TO DO
Print the listing as it stands, omitting all images.
------------
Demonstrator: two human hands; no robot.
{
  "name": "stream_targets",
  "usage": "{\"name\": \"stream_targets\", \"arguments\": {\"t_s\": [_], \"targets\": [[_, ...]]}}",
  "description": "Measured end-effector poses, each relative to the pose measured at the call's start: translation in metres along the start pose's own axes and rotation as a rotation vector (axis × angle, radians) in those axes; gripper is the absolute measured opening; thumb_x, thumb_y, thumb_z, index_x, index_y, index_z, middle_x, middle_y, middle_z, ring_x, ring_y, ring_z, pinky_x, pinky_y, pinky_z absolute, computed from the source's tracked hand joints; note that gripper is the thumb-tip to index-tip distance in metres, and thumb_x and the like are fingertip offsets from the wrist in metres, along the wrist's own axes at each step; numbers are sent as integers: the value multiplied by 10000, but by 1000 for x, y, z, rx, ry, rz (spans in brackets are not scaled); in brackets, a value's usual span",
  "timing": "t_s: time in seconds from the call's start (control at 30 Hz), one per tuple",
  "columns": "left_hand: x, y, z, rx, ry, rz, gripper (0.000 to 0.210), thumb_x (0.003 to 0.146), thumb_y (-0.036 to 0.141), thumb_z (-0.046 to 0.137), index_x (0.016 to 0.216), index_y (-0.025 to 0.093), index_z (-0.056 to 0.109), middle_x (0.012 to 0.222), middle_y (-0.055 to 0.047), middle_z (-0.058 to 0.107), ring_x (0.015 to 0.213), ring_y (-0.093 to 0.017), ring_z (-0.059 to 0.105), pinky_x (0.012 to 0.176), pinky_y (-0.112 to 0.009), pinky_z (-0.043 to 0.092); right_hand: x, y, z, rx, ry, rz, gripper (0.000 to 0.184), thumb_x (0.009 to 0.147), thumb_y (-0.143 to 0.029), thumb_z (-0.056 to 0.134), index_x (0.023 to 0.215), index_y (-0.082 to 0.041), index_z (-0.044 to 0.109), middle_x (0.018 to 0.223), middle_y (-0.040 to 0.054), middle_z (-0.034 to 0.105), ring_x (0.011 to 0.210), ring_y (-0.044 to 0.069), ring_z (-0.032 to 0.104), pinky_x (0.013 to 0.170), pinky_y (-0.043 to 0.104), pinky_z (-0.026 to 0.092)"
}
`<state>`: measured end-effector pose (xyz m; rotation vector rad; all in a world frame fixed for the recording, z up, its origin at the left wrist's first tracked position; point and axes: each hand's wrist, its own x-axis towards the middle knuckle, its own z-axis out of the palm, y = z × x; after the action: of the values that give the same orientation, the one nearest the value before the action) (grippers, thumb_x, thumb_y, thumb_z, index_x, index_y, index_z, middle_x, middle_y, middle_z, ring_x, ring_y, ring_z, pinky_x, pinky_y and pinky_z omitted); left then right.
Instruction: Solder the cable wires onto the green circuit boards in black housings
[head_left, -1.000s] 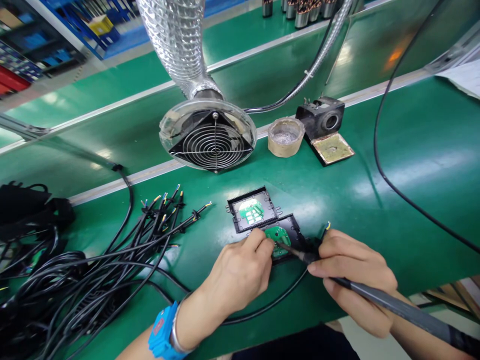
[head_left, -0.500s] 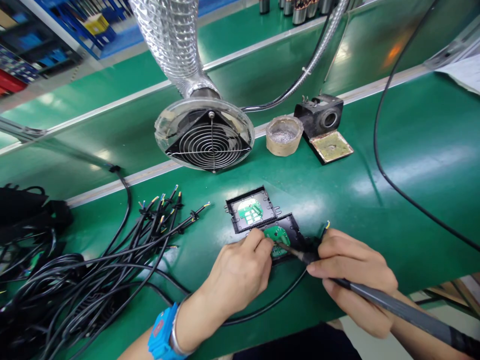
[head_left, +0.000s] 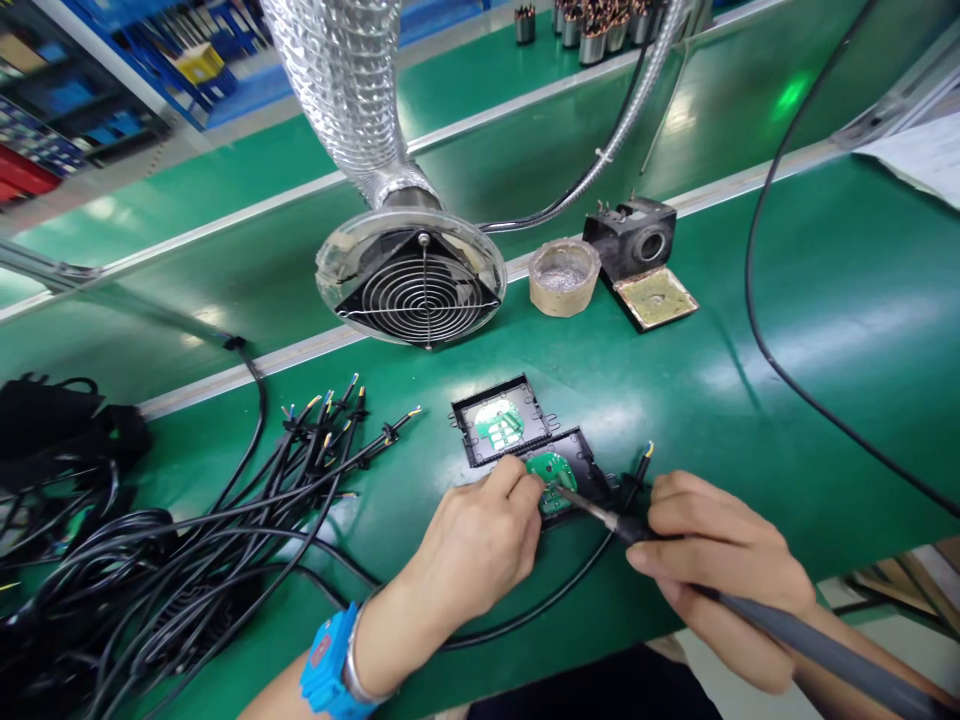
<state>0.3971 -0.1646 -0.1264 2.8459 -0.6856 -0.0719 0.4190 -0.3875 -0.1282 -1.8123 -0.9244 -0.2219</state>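
Note:
My right hand (head_left: 724,575) is closed around a soldering iron (head_left: 806,635), its metal tip reaching a green circuit board (head_left: 553,470). That board lies in a black plastic case (head_left: 589,460). Pinched at the board's left side, my left hand (head_left: 476,540) has its fingertips bent down; what they grip is hidden behind the knuckles. A second black case (head_left: 470,440) with another green board (head_left: 499,425) lies just behind. Close to my right fingers, a black cable (head_left: 555,600) ends in bare coloured wires (head_left: 649,452).
A fume extractor (head_left: 420,285) hangs over the bench from a foil duct (head_left: 345,90). Behind the boards stand a round tub (head_left: 564,280) and an iron stand (head_left: 634,240) with a sponge (head_left: 656,298). Many black cables (head_left: 247,550) pile up at left; another cord (head_left: 754,300) runs down the right.
My right hand has shifted slightly right and down with the soldering iron, whose tip stays by the board. My left hand has hardly moved.

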Motion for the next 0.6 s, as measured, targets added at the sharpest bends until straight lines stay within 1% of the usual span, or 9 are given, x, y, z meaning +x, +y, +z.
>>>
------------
EXERCISE RESULT
Demonstrator: two human hands; no robot.
{
  "name": "stream_targets",
  "usage": "{\"name\": \"stream_targets\", \"arguments\": {\"t_s\": [_], \"targets\": [[_, ...]]}}",
  "description": "Measured end-effector poses, each relative to the pose measured at the call's start: translation in metres along the start pose's own axes and rotation as a rotation vector (axis × angle, radians) in those axes; gripper is the absolute measured opening; thumb_x, thumb_y, thumb_z, index_x, index_y, index_z, middle_x, middle_y, middle_z, ring_x, ring_y, ring_z, pinky_x, pinky_y, pinky_z absolute, computed from the source's tracked hand joints; note that gripper is the thumb-tip to index-tip distance in metres, and thumb_x and the like are fingertip offsets from the wrist in metres, along the wrist's own axes at each step; numbers are sent as integers: the value multiplied by 10000, but by 1000 for x, y, z, rx, ry, rz (spans in brackets are not scaled); in brackets, a value's usual span",
  "timing": "t_s: time in seconds from the call's start (control at 30 Hz), one per tuple",
  "columns": "left_hand: x, y, z, rx, ry, rz, gripper (0.000 to 0.210), thumb_x (0.003 to 0.146), thumb_y (-0.036 to 0.141), thumb_z (-0.046 to 0.137), index_x (0.016 to 0.216), index_y (-0.025 to 0.093), index_z (-0.056 to 0.109), middle_x (0.012 to 0.222), middle_y (-0.055 to 0.047), middle_z (-0.058 to 0.107), ring_x (0.015 to 0.213), ring_y (-0.093 to 0.017), ring_z (-0.059 to 0.105), pinky_x (0.012 to 0.176), pinky_y (-0.112 to 0.009), pinky_z (-0.043 to 0.092); right_hand: x, y, z, rx, ry, rz, gripper (0.000 to 0.184), thumb_x (0.009 to 0.147), thumb_y (-0.143 to 0.029), thumb_z (-0.056 to 0.134), index_x (0.023 to 0.215), index_y (-0.082 to 0.041), index_z (-0.044 to 0.109), middle_x (0.018 to 0.223), middle_y (-0.040 to 0.054), middle_z (-0.034 to 0.105), ring_x (0.011 to 0.210), ring_y (-0.044 to 0.069), ring_z (-0.032 to 0.104), pinky_x (0.013 to 0.170), pinky_y (-0.043 to 0.104), pinky_z (-0.026 to 0.092)"
}
`<state>`: measured end-effector pose (xyz m; rotation vector rad; all in a world frame fixed for the recording, z up, its origin at the left wrist's first tracked position; point and axes: each hand's wrist, its own x-axis towards the middle knuckle, its own z-axis out of the palm, y = z × x; after the action: of the values that give the same orientation, the one nearest the value before the action) (grippers, thumb_x, thumb_y, thumb_z, index_x, index_y, index_z, middle_x, middle_y, middle_z, ring_x, ring_y, ring_z, pinky_x, pinky_y and pinky_z omitted); left then right.
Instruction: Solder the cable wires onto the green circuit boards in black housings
[head_left, -1.000s] 
[head_left, -0.500s] 
[head_left, +0.000s] 
<state>0.3971 -0.1646 -0.1264 2.8459 -0.6856 -0.0719 0.4190 -0.3875 -0.1282 -1.8123 -0.9244 -0.2219</state>
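Note:
My right hand (head_left: 724,575) is closed around a soldering iron (head_left: 806,635), its metal tip reaching a green circuit board (head_left: 553,470). That board lies in a black plastic case (head_left: 589,460). Pinched at the board's left side, my left hand (head_left: 476,540) has its fingertips bent down; what they grip is hidden behind the knuckles. A second black case (head_left: 470,440) with another green board (head_left: 499,425) lies just behind. Close to my right fingers, a black cable (head_left: 555,600) ends in bare coloured wires (head_left: 649,452).
A fume extractor (head_left: 420,285) hangs over the bench from a foil duct (head_left: 345,90). Behind the boards stand a round tub (head_left: 564,280) and an iron stand (head_left: 634,240) with a sponge (head_left: 656,298). Many black cables (head_left: 247,550) pile up at left; another cord (head_left: 754,300) runs down the right.
My right hand has shifted slightly right and down with the soldering iron, whose tip stays by the board. My left hand has hardly moved.
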
Motion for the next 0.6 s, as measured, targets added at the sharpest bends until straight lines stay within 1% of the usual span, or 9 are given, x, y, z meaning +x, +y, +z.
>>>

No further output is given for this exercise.